What you need to do: Once you find the line with "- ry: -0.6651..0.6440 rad" in the data that follows, repeat it and every line after it exactly, through the line with "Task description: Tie".

________________

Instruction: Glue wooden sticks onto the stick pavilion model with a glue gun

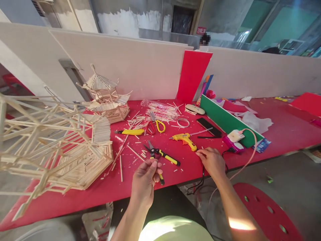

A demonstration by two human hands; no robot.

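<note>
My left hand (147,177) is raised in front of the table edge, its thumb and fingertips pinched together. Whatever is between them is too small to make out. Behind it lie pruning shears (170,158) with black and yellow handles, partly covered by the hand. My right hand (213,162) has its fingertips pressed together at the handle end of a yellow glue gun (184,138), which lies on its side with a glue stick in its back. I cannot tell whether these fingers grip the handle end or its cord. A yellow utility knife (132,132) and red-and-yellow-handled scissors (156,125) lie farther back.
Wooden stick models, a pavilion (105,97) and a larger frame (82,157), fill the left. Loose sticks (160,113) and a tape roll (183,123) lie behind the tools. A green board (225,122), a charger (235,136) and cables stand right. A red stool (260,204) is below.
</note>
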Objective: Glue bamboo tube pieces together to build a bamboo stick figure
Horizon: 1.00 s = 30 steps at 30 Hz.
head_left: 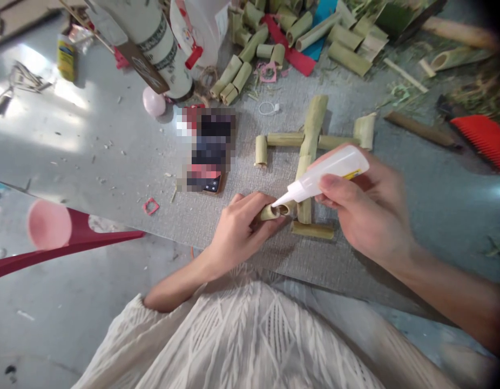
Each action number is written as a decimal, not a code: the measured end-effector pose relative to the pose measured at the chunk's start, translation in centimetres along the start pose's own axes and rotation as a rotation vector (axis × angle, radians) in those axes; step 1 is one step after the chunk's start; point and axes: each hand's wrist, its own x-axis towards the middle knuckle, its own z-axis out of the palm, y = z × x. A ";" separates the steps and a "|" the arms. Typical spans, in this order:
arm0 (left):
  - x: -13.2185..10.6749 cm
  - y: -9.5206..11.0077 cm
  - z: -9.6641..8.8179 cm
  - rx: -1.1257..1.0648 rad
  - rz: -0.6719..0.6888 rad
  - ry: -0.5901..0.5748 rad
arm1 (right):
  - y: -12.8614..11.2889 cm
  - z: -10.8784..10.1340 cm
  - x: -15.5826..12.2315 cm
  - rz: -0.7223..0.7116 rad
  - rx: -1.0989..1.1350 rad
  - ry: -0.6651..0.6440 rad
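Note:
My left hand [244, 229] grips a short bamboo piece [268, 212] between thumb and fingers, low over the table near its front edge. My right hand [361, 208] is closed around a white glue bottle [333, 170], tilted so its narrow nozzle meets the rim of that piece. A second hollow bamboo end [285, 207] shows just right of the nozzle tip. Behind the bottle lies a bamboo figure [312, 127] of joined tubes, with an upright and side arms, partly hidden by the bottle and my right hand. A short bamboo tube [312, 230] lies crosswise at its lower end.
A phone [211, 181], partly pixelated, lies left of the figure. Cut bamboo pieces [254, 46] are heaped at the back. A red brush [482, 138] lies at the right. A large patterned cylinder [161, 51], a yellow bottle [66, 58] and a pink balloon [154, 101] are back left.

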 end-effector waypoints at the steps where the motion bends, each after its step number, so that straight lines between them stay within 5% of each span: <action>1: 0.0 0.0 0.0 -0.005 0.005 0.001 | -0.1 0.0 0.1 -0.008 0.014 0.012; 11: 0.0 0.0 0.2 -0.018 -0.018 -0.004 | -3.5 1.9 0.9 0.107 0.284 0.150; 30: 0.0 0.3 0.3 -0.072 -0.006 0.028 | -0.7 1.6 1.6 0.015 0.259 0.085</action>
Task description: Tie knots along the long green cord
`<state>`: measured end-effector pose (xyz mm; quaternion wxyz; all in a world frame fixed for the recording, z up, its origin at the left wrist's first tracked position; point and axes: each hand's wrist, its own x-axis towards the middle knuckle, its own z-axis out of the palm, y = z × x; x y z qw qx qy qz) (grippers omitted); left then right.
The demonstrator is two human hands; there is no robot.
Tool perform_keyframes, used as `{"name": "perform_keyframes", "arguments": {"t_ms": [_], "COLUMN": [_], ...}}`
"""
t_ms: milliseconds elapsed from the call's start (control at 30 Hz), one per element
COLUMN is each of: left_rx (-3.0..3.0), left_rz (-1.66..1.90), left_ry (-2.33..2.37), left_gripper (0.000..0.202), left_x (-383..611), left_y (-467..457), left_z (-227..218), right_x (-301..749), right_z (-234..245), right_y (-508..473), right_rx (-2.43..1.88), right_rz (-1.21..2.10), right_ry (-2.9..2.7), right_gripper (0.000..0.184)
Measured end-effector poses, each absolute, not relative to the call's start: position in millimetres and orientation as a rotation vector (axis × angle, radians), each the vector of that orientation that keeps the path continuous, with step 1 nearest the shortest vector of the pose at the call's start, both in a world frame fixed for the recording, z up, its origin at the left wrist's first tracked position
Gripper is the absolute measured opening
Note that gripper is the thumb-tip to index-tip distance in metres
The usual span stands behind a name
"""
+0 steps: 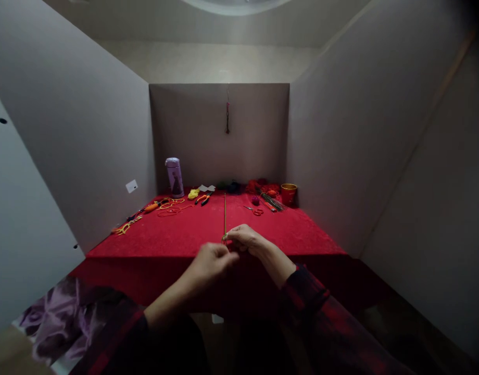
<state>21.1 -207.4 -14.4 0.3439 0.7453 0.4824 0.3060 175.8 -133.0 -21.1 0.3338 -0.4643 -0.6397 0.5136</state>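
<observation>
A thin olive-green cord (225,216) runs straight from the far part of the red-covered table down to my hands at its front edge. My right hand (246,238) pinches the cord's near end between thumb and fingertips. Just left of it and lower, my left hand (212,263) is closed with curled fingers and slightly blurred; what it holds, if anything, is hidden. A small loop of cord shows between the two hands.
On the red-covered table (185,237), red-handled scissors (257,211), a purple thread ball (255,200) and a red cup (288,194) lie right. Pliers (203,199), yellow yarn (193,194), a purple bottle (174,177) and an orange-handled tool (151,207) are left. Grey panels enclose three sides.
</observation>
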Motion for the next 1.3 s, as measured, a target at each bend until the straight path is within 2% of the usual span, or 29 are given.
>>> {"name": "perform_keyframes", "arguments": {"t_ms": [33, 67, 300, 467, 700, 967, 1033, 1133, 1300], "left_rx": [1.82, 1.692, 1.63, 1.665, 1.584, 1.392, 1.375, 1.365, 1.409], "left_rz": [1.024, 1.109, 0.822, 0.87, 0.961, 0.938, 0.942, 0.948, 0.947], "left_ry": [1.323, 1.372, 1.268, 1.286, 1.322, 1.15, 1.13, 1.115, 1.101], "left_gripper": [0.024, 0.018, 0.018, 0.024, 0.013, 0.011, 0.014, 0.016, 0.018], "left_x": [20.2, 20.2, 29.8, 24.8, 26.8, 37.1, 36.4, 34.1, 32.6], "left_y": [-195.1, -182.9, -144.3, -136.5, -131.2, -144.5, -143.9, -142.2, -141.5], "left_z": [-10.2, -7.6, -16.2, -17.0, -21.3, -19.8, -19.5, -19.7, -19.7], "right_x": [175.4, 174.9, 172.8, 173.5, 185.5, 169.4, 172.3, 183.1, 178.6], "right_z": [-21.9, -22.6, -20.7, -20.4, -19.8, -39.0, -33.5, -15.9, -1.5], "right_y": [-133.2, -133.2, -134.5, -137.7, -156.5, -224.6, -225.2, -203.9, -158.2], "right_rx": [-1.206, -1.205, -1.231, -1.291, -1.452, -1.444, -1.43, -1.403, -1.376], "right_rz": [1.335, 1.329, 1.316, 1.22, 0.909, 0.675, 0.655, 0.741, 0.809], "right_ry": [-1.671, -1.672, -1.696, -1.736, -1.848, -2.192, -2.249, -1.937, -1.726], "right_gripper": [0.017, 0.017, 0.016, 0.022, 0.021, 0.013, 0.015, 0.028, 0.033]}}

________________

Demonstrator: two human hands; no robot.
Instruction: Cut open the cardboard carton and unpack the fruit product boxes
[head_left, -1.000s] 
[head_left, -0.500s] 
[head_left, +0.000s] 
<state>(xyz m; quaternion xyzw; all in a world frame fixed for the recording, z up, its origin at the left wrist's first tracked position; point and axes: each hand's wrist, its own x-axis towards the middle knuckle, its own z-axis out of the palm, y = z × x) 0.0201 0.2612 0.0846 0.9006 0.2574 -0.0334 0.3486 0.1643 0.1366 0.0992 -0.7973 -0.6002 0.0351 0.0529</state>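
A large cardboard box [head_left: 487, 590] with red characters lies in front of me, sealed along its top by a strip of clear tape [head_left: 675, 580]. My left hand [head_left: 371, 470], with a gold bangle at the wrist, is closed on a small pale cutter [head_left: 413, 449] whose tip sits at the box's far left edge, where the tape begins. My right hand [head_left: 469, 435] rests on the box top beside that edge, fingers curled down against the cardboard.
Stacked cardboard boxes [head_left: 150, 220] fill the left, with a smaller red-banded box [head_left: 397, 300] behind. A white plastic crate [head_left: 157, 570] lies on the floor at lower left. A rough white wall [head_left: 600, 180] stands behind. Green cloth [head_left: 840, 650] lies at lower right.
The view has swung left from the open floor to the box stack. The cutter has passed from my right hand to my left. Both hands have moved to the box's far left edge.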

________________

Result:
  - ry: -0.6651..0.6440 rad
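Note:
My left hand [244, 229] grips a short bamboo piece [268, 212] between thumb and fingers, low over the table near its front edge. My right hand [361, 208] is closed around a white glue bottle [333, 170], tilted so its narrow nozzle meets the rim of that piece. A second hollow bamboo end [285, 207] shows just right of the nozzle tip. Behind the bottle lies a bamboo figure [312, 127] of joined tubes, with an upright and side arms, partly hidden by the bottle and my right hand. A short bamboo tube [312, 230] lies crosswise at its lower end.
A phone [211, 181], partly pixelated, lies left of the figure. Cut bamboo pieces [254, 46] are heaped at the back. A red brush [482, 138] lies at the right. A large patterned cylinder [161, 51], a yellow bottle [66, 58] and a pink balloon [154, 101] are back left.
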
 end-effector waypoints at the steps where the motion bends, each after its step number, so that straight lines between them stay within 5% of each span: <action>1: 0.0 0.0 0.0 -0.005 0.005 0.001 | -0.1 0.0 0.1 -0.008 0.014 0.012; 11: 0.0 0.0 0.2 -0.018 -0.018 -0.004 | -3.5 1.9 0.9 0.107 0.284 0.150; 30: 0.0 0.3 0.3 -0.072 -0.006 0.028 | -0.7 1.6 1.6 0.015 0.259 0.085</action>
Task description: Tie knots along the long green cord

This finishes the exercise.